* **The data**:
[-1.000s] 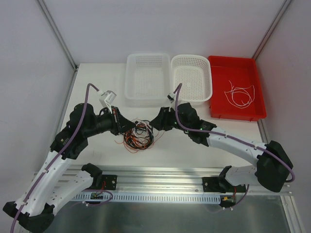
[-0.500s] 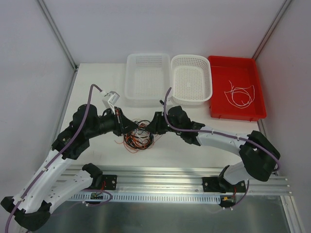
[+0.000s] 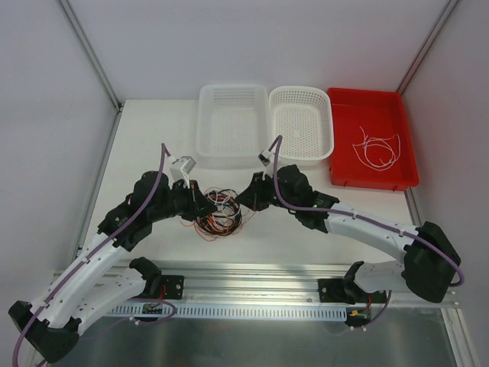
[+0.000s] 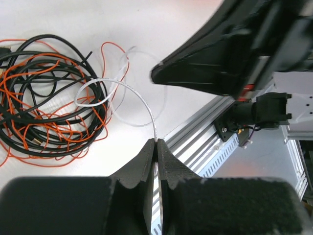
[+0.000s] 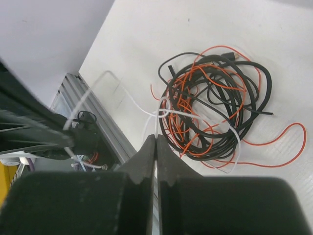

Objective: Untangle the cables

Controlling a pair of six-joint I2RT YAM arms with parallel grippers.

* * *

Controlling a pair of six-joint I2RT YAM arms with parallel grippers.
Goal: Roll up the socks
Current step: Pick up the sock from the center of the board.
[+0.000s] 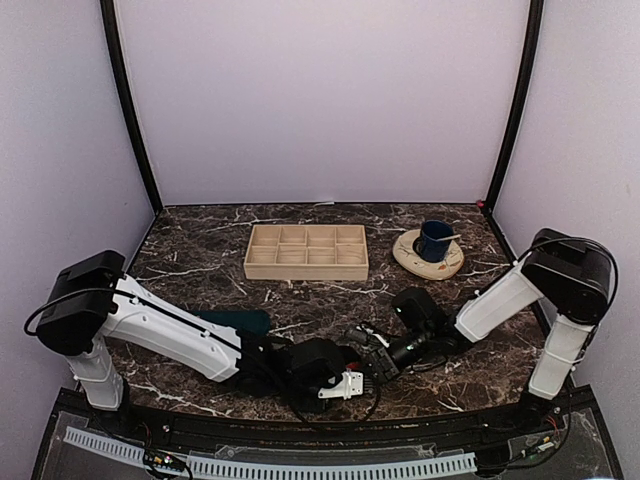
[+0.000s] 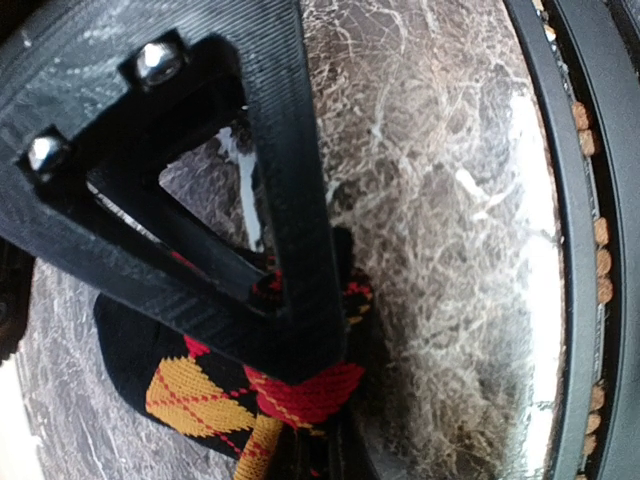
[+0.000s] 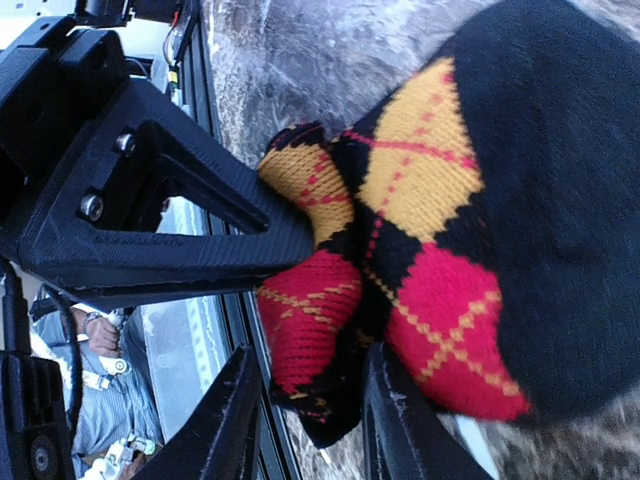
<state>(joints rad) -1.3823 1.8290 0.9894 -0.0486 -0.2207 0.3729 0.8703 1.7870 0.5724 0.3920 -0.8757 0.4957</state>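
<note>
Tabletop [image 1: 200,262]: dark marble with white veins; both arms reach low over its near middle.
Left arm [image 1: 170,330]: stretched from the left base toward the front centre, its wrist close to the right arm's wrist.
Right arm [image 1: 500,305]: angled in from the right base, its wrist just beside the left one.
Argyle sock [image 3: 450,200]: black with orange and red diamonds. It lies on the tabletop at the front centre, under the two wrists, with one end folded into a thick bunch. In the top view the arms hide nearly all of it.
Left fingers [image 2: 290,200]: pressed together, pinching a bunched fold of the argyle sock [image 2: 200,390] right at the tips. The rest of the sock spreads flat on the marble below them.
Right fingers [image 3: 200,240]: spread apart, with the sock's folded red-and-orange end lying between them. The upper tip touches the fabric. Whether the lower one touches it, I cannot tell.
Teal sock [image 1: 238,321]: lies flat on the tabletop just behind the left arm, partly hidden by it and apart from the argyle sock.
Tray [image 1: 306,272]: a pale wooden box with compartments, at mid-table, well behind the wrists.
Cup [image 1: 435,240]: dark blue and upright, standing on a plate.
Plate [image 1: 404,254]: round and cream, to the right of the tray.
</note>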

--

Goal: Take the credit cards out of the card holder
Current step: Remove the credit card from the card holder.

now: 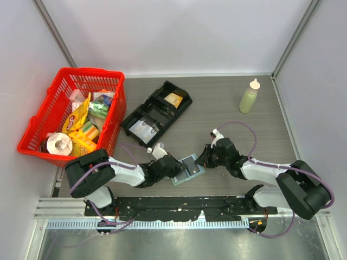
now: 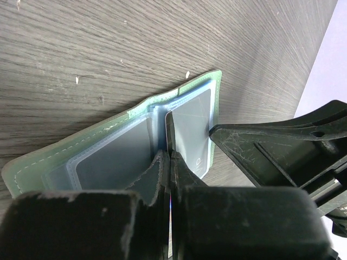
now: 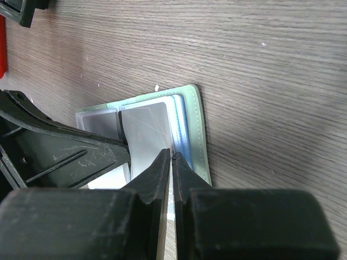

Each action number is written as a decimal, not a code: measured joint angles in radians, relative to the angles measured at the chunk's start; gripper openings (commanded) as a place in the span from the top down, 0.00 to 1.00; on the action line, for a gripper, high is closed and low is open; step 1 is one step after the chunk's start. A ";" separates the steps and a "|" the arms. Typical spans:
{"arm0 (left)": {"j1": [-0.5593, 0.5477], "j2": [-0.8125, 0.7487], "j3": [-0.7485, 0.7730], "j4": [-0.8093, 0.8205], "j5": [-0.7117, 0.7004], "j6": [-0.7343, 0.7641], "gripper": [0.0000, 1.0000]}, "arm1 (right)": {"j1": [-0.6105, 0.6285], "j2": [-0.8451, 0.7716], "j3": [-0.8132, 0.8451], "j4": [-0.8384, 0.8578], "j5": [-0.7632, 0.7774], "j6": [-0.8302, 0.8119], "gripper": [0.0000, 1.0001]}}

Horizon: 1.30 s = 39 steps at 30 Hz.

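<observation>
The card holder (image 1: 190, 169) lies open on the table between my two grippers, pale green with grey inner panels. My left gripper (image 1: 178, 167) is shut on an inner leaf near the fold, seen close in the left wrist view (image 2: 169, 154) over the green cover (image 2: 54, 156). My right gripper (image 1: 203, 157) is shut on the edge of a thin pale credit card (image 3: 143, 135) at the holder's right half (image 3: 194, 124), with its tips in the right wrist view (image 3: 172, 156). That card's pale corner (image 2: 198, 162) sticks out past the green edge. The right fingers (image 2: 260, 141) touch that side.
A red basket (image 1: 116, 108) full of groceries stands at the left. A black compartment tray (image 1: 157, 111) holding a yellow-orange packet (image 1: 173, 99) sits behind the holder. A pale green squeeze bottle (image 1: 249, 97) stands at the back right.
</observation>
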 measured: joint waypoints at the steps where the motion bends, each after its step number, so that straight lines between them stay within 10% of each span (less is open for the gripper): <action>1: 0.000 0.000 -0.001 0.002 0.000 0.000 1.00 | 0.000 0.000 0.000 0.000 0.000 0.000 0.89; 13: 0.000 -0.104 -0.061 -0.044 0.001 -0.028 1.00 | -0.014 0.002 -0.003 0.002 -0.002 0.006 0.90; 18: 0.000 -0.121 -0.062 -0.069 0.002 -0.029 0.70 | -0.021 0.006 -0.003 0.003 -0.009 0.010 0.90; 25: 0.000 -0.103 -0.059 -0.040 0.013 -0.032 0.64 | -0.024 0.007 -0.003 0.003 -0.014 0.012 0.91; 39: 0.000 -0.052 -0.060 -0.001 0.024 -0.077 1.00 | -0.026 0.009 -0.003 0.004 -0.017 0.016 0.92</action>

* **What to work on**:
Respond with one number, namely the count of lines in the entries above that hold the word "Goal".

* **Answer space**:
2